Wednesday, April 18, 2012

Month Three of No Smoking - Fight or Flight

Here I am sitting on my three month anniversary.  I feel pretty accomplished, but I have a secret.  The last week has been a ginormous challenge.  At one point I had a cigarette and lighter in my hand.  I held it there for about an hour, but did not light it.  Eventually I returned it to the loaner, and told them thanks for getting me through.  I have felt like teetering on the edge for about a week now.  I am hanging on by my fingertips, and celebrate that I am still hanging on.

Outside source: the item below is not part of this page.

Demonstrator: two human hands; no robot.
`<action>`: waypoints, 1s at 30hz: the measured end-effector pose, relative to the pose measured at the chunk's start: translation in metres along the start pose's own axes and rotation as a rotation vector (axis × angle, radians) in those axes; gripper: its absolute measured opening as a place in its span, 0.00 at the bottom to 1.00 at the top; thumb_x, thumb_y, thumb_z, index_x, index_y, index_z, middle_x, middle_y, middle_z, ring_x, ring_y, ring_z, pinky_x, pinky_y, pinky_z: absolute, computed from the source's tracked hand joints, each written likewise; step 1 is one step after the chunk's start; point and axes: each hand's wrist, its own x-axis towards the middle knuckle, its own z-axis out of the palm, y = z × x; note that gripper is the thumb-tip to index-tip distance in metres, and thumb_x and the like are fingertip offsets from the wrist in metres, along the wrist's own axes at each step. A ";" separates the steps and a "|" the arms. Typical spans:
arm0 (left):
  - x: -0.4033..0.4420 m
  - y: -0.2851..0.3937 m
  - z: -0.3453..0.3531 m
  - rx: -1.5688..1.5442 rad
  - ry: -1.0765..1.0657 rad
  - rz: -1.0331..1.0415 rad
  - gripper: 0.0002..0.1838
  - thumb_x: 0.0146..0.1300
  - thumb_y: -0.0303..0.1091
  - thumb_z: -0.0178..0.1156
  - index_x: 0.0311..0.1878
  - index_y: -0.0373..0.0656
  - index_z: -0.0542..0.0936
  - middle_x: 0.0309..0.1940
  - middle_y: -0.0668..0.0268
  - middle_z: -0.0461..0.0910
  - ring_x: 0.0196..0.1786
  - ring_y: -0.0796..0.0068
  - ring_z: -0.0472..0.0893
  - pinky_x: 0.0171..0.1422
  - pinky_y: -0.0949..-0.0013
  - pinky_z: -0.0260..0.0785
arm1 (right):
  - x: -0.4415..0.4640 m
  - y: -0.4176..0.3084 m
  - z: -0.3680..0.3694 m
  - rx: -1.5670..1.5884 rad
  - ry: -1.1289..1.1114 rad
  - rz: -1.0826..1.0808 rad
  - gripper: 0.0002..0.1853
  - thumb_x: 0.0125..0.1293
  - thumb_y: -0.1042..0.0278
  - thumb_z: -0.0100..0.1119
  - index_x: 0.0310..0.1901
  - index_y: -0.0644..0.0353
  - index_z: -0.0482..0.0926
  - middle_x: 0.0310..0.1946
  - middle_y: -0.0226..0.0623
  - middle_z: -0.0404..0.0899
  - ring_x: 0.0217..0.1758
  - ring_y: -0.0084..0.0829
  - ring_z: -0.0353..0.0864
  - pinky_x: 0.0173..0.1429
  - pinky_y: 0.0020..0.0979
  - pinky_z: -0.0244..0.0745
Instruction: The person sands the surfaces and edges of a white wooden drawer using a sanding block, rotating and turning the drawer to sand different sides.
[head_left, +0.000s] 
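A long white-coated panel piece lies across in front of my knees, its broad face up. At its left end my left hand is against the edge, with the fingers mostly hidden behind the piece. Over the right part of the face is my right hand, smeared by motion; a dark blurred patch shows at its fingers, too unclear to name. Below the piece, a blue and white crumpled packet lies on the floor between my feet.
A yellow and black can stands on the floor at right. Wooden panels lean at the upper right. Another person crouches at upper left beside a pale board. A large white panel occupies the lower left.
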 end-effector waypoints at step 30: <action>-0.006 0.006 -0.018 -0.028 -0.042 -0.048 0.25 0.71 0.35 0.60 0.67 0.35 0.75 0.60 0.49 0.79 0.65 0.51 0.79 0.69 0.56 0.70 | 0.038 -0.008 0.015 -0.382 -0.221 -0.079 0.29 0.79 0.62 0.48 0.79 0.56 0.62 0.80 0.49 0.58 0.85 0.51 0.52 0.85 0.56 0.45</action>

Distraction and acceptance are still the best craving killers for me on a day to day basis.  The pride in my three month long accomplishment is not enough to beat my addictive brain.  Then again, when I was holding that cigarette last week all I could think of was what I would be throwing away, and what I would have to do to start all over again.  I also know very well that the cig I was holding certainly wouldn't make me feel as good as I would want it to.  Either way - holding it in my hand and then turning away from it felt pretty damn good.

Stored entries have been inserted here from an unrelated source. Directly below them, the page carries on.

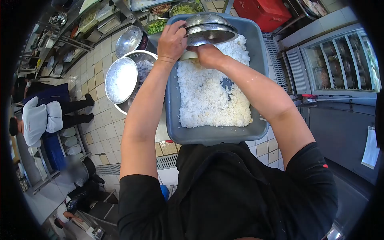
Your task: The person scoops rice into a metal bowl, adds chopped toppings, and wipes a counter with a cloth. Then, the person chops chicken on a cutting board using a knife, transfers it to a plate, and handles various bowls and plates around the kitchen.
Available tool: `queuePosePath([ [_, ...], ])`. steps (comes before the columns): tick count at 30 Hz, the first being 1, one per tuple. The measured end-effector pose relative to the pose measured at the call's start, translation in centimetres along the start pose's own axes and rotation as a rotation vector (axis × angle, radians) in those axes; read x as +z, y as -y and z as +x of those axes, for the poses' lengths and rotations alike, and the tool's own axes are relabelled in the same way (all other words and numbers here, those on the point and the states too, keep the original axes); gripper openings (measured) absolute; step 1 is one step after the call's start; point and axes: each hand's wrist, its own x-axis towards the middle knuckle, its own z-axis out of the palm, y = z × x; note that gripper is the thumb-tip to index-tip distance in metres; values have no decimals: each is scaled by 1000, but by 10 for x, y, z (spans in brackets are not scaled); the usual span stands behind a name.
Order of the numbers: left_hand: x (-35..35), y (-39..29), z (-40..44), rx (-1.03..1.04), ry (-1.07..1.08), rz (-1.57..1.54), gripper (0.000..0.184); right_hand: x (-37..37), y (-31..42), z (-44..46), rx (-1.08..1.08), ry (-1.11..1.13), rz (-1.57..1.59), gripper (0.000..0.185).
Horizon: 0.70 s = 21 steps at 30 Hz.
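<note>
Cooked white rice (208,94) fills much of a grey plastic tub (216,137) in front of me, with a bare patch of tub bottom showing through. My left hand (172,43) is closed on the near-left edge of a tilted metal colander (210,34), which appears stacked with a second one over the tub's far end. Close beside it, my right hand (211,56) is closed around a pale, bowl-like scoop (189,56) low over the rice. The scoop's far part is hidden behind my hand and the colander.
Left of the tub stand a white basket (149,54), a white-coated bowl (121,80) and a metal bowl (129,41). Chopped greens (157,26) sit in containers beyond. A red box (262,14) is at the far right, near a glass-front fridge (340,60). Co-workers (38,120) stand at left.
</note>
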Motion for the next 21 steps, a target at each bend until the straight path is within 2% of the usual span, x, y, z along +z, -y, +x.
queuePosePath([
  [2,0,1,1,5,9,1,18,5,0,-1,-10,-18,14,41],
  [5,-2,0,0,30,9,18,18,-3,20,-8,6,265,-23,41],
  [8,-2,-1,0,-9,29,17,19,7,19,-15,-68,290,-5,41],
  [9,-1,0,0,8,13,19,20,11,19,-17,-95,332,27,48],
  [12,-2,0,-1,6,22,19,21,33,45,-29,-155,455,73,47],
  [13,-2,-1,-2,-17,45,16,23,38,55,-33,-217,492,-7,47],
  [16,-3,0,-3,-10,3,92,25,43,52,-45,-259,515,36,48],
  [17,-3,1,0,58,-65,127,26,35,51,-53,-181,527,70,49],
  [21,-6,-2,-2,-11,-33,109,19,32,38,-80,-64,545,142,52],
])
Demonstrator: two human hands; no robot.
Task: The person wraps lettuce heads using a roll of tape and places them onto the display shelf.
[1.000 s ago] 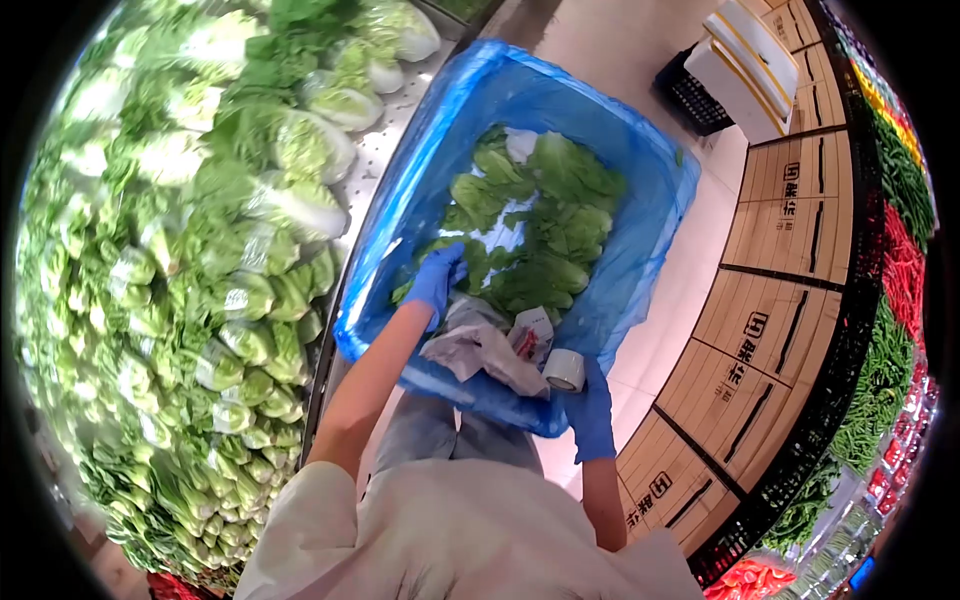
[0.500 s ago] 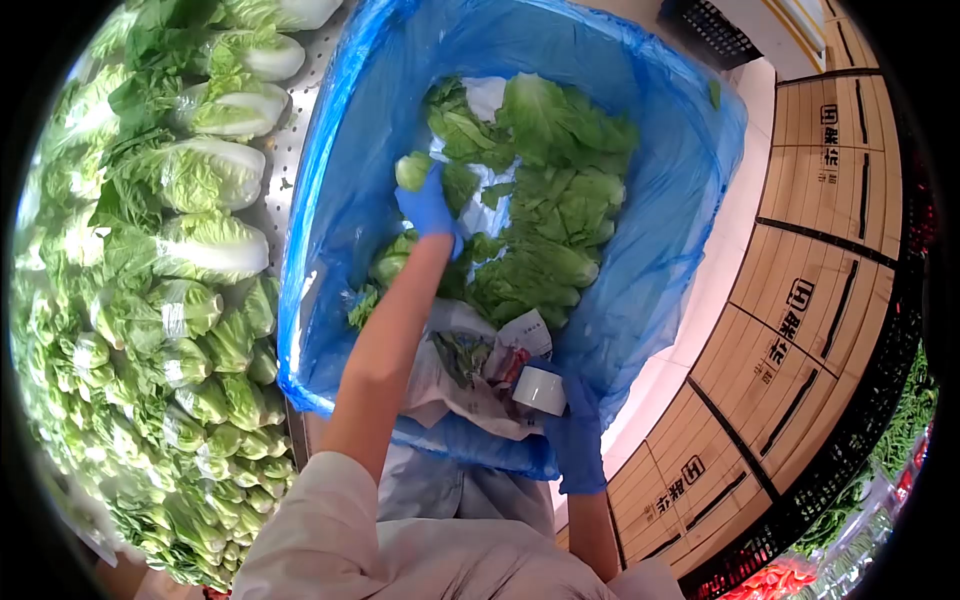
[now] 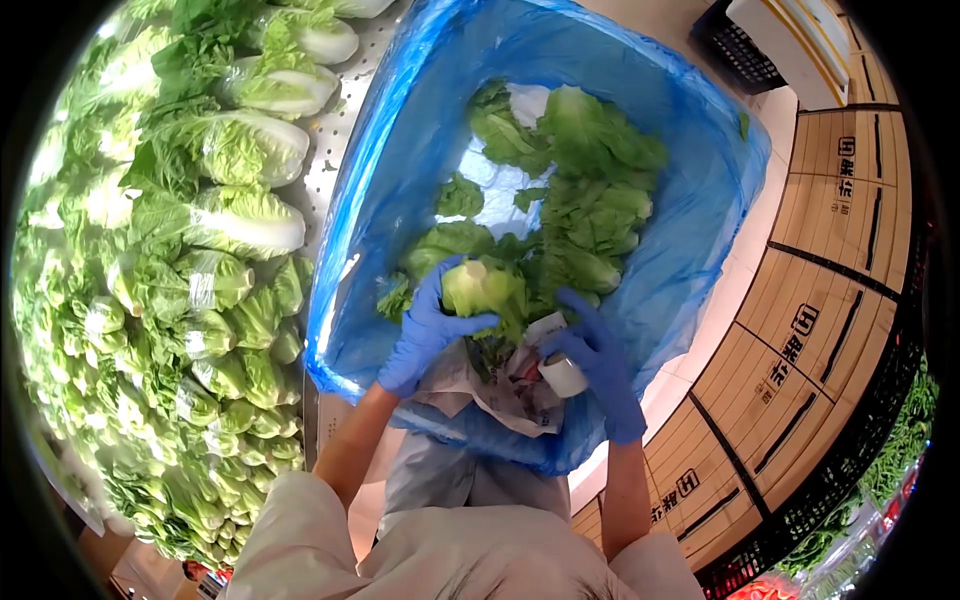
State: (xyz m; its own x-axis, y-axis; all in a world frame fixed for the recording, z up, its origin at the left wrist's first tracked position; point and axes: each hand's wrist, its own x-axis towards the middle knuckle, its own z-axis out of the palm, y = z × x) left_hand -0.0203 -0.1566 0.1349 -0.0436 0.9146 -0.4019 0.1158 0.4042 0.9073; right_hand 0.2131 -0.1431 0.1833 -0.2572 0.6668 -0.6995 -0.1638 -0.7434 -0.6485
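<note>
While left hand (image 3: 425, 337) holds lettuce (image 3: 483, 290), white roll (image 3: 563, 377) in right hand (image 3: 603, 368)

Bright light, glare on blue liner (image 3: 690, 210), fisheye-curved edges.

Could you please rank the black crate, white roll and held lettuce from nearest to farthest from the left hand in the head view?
1. Held lettuce: in the left hand.
2. White roll: in the right hand.
3. Black crate: picture's upper right.

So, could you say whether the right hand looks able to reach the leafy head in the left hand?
Probably yes: the right hand is near the leafy head, nothing visible between, though the white roll that hand holds may hinder gripping.
</note>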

I also have to say that I know I have gained some weight.  I don't know how much because I don't own a scale, but my pants are tighter than normal.  I am accepting this and have begun attending a yoga class which is my reward for being able to breathe like a normal person.  No bikini this year!  At least until I am brave enough to join the Pilates class.

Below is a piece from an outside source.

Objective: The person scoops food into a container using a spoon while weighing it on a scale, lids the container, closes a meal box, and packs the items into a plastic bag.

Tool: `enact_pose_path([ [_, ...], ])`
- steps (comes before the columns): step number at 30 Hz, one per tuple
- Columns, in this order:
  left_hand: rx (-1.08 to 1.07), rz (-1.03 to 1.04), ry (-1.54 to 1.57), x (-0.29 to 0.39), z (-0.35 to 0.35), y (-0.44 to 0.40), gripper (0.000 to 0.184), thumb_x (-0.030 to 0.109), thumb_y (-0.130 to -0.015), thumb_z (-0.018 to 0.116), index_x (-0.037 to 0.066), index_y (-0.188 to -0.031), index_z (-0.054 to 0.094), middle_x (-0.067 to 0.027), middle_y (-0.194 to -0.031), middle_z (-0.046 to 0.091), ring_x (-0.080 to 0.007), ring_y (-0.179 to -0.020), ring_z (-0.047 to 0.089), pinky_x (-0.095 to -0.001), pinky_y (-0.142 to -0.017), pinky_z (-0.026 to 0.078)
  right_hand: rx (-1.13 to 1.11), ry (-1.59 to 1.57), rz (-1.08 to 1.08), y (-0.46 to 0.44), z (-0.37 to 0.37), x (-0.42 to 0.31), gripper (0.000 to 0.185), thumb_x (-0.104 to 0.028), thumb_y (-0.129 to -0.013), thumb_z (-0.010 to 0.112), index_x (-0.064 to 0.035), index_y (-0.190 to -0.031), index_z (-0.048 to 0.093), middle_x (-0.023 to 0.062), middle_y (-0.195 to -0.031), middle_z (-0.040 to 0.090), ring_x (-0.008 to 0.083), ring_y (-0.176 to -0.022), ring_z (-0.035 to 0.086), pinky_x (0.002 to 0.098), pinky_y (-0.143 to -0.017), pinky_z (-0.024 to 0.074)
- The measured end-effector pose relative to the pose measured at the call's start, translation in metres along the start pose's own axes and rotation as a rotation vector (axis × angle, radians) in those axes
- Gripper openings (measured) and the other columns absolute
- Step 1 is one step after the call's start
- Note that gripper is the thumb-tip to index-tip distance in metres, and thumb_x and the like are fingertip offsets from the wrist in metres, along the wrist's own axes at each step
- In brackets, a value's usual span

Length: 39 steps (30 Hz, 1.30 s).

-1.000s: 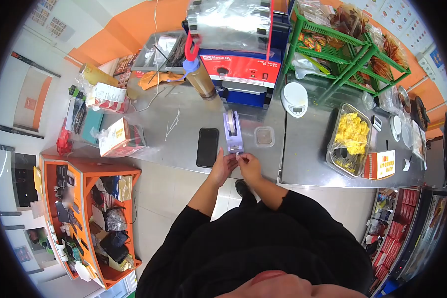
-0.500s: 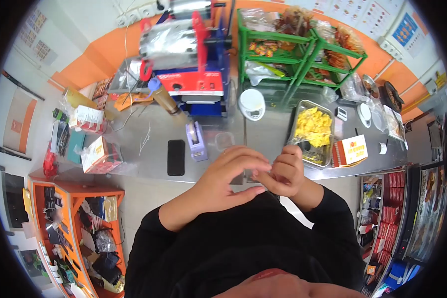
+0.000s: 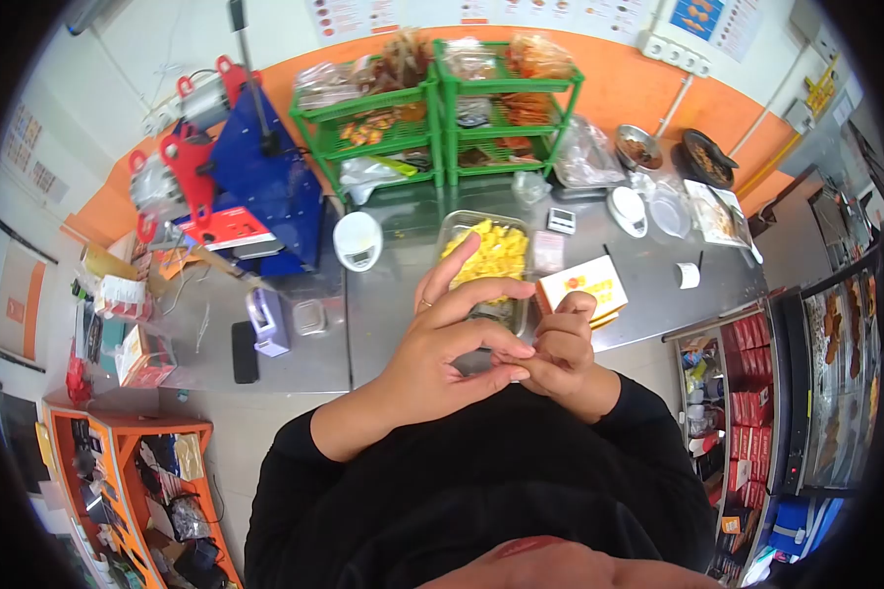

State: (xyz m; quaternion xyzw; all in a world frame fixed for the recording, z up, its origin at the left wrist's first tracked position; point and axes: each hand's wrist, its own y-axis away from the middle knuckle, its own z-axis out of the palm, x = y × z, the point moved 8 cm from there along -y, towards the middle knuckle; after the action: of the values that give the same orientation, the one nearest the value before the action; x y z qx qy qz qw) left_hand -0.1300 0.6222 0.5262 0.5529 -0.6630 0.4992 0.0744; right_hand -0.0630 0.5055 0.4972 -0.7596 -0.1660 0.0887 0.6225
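Note:
My left hand point(image 3: 452, 339) is raised in front of my chest, its thumb and forefinger brought together at the fingertips of my right hand point(image 3: 563, 346). The other left fingers are spread, and one wears a ring. My right hand is closed, fingers curled and thumb pressed in. Anything pinched between the fingertips is too small or hidden to make out. Just beyond my hands, a clear-sided tray point(image 3: 446, 234) holds yellow food pieces point(image 3: 496, 251), partly covered by my left fingers. A white, red and yellow box point(image 3: 581, 287) stands beyond my right hand.
A steel table point(image 3: 403, 221) runs ahead. On it are a white kitchen scale point(image 3: 358, 241), a lilac tape dispenser point(image 3: 267, 321), a black phone point(image 3: 245, 352) and a blue-and-red machine point(image 3: 275, 187). Green racks point(image 3: 442, 128) hold packets. Orange shelving point(image 3: 128, 427) stands lower left.
My view has turned right, so the table items sit further left. The tray is now right behind my hands. My left fingers have spread, with thumb and forefinger meeting my right fingertips.

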Motion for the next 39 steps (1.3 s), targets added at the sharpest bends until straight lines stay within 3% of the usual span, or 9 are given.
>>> enact_pose_path([
  [13, -0.036, -0.070, -0.070, -0.008, 0.121, -0.070, 0.022, 0.023, -0.068, 0.082, 0.020, -0.087, 0.073, -0.0059, -0.127, 0.056, -0.0389, -0.139, 0.024, -0.0523, -0.111, 0.020, -0.116, 0.225, 0.151, 0.048, -0.116, 0.067, 0.021, -0.030, -0.061, 0.079, -0.0191, -0.074, 0.066, -0.0021, -0.087, 0.047, 0.0163, -0.079, 0.051, 0.0383, -0.072, 0.0325],
  [17, -0.131, -0.032, -0.058, -0.008, 0.151, -0.082, 0.019, 0.022, -0.068, 0.082, 0.021, -0.084, 0.072, -0.0046, -0.127, 0.056, -0.0399, -0.138, 0.025, -0.0524, -0.112, 0.020, -0.168, 0.319, 0.104, 0.061, -0.138, 0.065, 0.020, -0.017, -0.063, 0.079, -0.0189, -0.074, 0.063, -0.0014, -0.086, 0.049, 0.0176, -0.076, 0.051, 0.0412, -0.070, 0.0320],
  [20, -0.170, 0.038, -0.024, -0.003, 0.163, -0.092, 0.031, 0.027, -0.066, 0.083, 0.023, -0.095, 0.071, -0.0009, -0.135, 0.050, -0.0378, -0.140, 0.023, -0.0507, -0.110, 0.018, -0.139, 0.359, 0.098, 0.064, -0.151, 0.068, 0.021, -0.013, -0.063, 0.079, -0.0164, -0.074, 0.063, -0.0008, -0.087, 0.050, 0.0173, -0.075, 0.051, 0.0406, -0.070, 0.0342],
  [23, -0.229, -0.016, 0.013, -0.009, 0.171, -0.099, 0.055, 0.031, -0.067, 0.083, 0.017, -0.116, 0.061, -0.0128, -0.140, 0.041, -0.0391, -0.137, 0.026, -0.0500, -0.111, 0.021, -0.196, 0.283, 0.188, 0.070, -0.155, 0.087, 0.017, -0.011, -0.070, 0.075, -0.0151, -0.084, 0.065, -0.0031, -0.087, 0.055, 0.0169, -0.082, 0.055, 0.0371, -0.072, 0.0407],
  [26, -0.171, -0.174, 0.172, -0.070, 0.183, -0.084, 0.075, 0.036, -0.073, 0.078, 0.010, -0.132, 0.041, -0.0191, -0.140, 0.034, -0.0404, -0.134, 0.028, -0.0487, -0.110, 0.024, -0.341, 0.029, 0.894, 0.139, -0.152, 0.149, 0.006, -0.001, -0.085, 0.064, -0.0040, -0.089, 0.061, 0.0050, -0.082, 0.060, 0.0176, -0.078, 0.057, 0.0321, -0.069, 0.0451],
  [27, -0.173, -0.179, 0.175, -0.086, 0.193, -0.074, 0.075, 0.036, -0.073, 0.078, 0.010, -0.132, 0.041, -0.0191, -0.140, 0.034, -0.0404, -0.134, 0.028, -0.0487, -0.110, 0.024, -0.343, 0.028, 0.900, 0.160, -0.155, 0.149, 0.006, -0.001, -0.085, 0.064, -0.0040, -0.089, 0.061, 0.0050, -0.082, 0.060, 0.0176, -0.078, 0.057, 0.0321, -0.069, 0.0451],
  [29, -0.259, -0.308, -0.079, -0.124, 0.221, -0.055, 0.066, 0.035, -0.072, 0.077, 0.009, -0.124, 0.044, -0.0192, -0.140, 0.034, -0.0407, -0.135, 0.027, -0.0503, -0.109, 0.024, -0.250, -0.335, 1.620, 0.248, -0.153, 0.159, 0.003, -0.004, -0.090, 0.061, -0.0016, -0.091, 0.059, 0.0043, -0.078, 0.061, 0.0114, -0.074, 0.057, 0.0271, -0.065, 0.0452],
  [35, -0.256, -0.318, -0.441, -0.150, 0.271, -0.026, 0.044, 0.027, -0.071, 0.077, 0.011, -0.102, 0.050, -0.0188, -0.138, 0.037, -0.0435, -0.135, 0.026, -0.0582, -0.107, 0.019, -0.339, -0.352, 1.683, 0.278, -0.134, 0.142, 0.012, -0.002, -0.092, 0.058, -0.0004, -0.104, 0.059, 0.0032, -0.077, 0.062, 0.0088, -0.071, 0.057, 0.0232, -0.065, 0.0462],
  [39, -0.199, -0.317, -0.488, -0.170, 0.282, -0.017, 0.040, 0.024, -0.069, 0.076, 0.011, -0.096, 0.050, -0.0184, -0.138, 0.038, -0.0432, -0.135, 0.025, -0.0572, -0.107, 0.018, -0.273, -0.340, 1.672, 0.283, -0.122, 0.137, 0.022, -0.001, -0.091, 0.059, -0.0026, -0.109, 0.047, 0.0065, -0.076, 0.062, 0.0099, -0.069, 0.057, 0.0247, -0.063, 0.0469],
])
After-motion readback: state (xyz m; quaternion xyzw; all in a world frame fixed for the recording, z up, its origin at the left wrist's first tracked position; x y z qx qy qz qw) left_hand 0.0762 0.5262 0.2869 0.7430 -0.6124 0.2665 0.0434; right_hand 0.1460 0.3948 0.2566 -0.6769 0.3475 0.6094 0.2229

With the exception of this past week, I no longer am so focused on not smoking.  My routines, thoughts and feelings are no longer attached to nicotine.  I do not think of cigarettes unless I smell them, and then I think about how much they stink.  This has been a great relief to me.  I remember reading that a lot of people face a challenge on their three month anniversary.  So I am going to get through this - give it a week - and then reassess my situation.  I do not want to start smoking again.  It is just hard because your brain gives you the same uncomfortable feeling as if you were in pain.  Fight or flight.  So I'm still fighting.